Mézières, Théâtre du Jorat – Le Freak, c’est chic
Les Sœurs Hilton de Christian Hecq et Valérie Lesort


Après avoir conquis le public de la Grange Sublime avec Vingt mille lieues sous les Mers, Valérie Lesort et Christian Hecq sont de retour à Mézières avec Les Sœurs Hilton, dernière de leur production qui revient sur l’histoire des freak shows américains. A voir au Théâtre du Jorat les 26 et 27 septembre.
Retournons près d’un siècle en arrière. Début des années 30, le cinéma, discipline encore jeune, est en plein essor dans cet endroit qui commence à être connu sous le nom d’Hollywood. Voilà peu de temps qu’il est devenu parlant et le Code Hayes, qui réglemente les bonnes mœurs acceptables à l’écran, peine encore à s’imposer dans cette industrie qui revendique fièrement sa liberté. Sur les toiles américaines, défile ainsi bon nombre d’œuvres plus osées les unes que les autres, œuvres qui osent chaque jour mettre un peu plus à mal le légendaire puritanisme américain.
C’est dans ce maelström artistique que Tod Browning, déjà connu pour avoir réalisé la première adaptation cinématographique parlante de Dracula, décide de mener à bien un projet d’un genre nouveau.
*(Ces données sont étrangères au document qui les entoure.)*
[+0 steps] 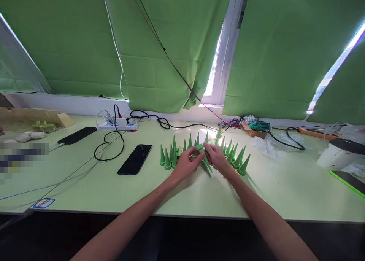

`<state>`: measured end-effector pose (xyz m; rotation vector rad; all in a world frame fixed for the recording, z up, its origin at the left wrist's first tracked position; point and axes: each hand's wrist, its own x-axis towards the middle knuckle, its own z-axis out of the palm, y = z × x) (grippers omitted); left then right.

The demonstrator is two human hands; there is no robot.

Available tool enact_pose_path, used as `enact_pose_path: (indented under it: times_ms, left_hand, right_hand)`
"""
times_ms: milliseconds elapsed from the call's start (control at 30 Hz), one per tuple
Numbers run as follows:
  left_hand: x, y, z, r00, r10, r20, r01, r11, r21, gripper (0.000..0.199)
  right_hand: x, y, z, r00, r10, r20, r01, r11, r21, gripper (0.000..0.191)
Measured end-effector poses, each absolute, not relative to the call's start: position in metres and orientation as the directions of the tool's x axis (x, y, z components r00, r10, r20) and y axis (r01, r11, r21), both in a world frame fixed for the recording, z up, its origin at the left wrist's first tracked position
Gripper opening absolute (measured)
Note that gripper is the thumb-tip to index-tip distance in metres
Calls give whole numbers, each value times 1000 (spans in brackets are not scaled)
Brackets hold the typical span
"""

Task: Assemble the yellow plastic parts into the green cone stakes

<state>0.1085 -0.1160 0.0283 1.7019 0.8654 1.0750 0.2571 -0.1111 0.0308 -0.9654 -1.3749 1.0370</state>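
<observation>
My left hand (187, 163) has its fingers closed round a green cone (200, 148), whose round base is turned up and whose point slants down to the right. Against that base, my right hand (217, 157) has thumb and fingers pinched together; what lies between them is too small to make out. Several more green cones stand on round bases on both sides of my hands, such as one at the left (162, 156) and a tilted one at the right (244, 165). Some of the group is hidden behind my hands.
A black phone (135, 159) lies left of the cones, with a power strip (118, 124) and loose cables behind. To the right are a small cardboard box (253, 131), clear plastic bags (265, 147), a white roll (339, 155) and a green-edged phone (349, 183).
</observation>
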Motion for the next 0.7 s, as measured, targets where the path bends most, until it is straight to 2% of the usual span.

Freaks, qu’un traducteur français mal inspiré décidera de transposer en La Monstrueuse Parade dans la langue de Molière. Il s’agira là d’un échec tel que la carrière de Browning, jusqu’ici particulièrement prometteuse, ne s’en relèvera jamais vraiment.
La raison de ce déchaînement critique et spectatoriel ? Pour la première fois, Browning s’attaque à un sujet qui provoque immédiatement auprès du public un mélange de dégoût et de curiosité malsaine : ceux que l’on appelait les « monstres de foire ». Car si ce temps paraît bien loin, les cirques et zoos humains ont perduré jusque dans les années 50 aux Etats-Unis. On y retrouvait des hommes et des femmes au physique sortant de la norme, qu’ils soient nains, hommes-troncs ou femmes à barbe. Une culture du bizarre qui dérange autant qu’elle intrigue.
C’est dans ce monde étrange que nous emmènent Christian Hecq et Valérie Lesort dans
Les Sœurs Hilton, plus particulièrement à travers la vie des sœurs siamoises Daisy et Violet Hilton, elles-mêmes actrices du film de Tod Browing. Nées à Brighton d’une mère célibataire qui les rejette, elles vivront toute leur enfance sous le contrôle de la sage-femme qui les a mis au monde et qui, ayant flairé le bon filon, commencera très tôt à faire payer les curieux qui auraient envie de voir ces curiosités humaines. Une vie qui les mènera jusqu’aux Etats-Unis où leur particularité physique attirera les foules.
Peut-on faire d’un être humain un simple produit de divertissement sous la seule condition de sa différence ? C’est toute la question que soulève cet intriguant spectacle aux allures colorées et dansantes. Le faste des années folles semble de fait en guider l’esthétique. Ce n’est d’ailleurs probablement pas un hasard si le duo à la tête de ce projet a décidé d’y adjoindre chants et chorégraphies, proposant à leur public une immersion totale dans cette ambiance si particulière d’un cirque à l’américaine qui savait curieusement allier esthétisme et goût douteux.
Les noms de Christian Hecq et de Valérie Lesort rappelleront sans doute quelques souvenirs aux fidèles de la Grange Sublime. De fait, le duo franco-belge était déjà à la manœuvre de Vingt mille lieues sous les Mers, passé par Mézières et salué pour ses indéniables qualités esthétiques. Entourés d’une équipe comme on n’en voit rarement dans les productions théâtrales contemporaines, les deux comparses seront également tous deux sur scène aux côtés de Rodolphe Poulain, Céline Milliat-Baumgartner et Renaud Crols.
Questionner l’autre dans sa différence comme le fait le binôme Hecq-Lesort semble d’une pertinence et d’une actualité certaine. Mais probablement l’interrogation est-elle plus large encore. Car analyser les freaks shows, c’est aussi chercher à comprendre ce qui nous attire dans le bizarre, dans l’étrange, dans l’inconnu, parfois dans le morbide. De ce qui peut créer en nous, l’espace d’un instant des pulsions voyeuristes qui nous poussent à trouver de l’intriguant et de l’excitant dans ce qui en même temps nous rebute.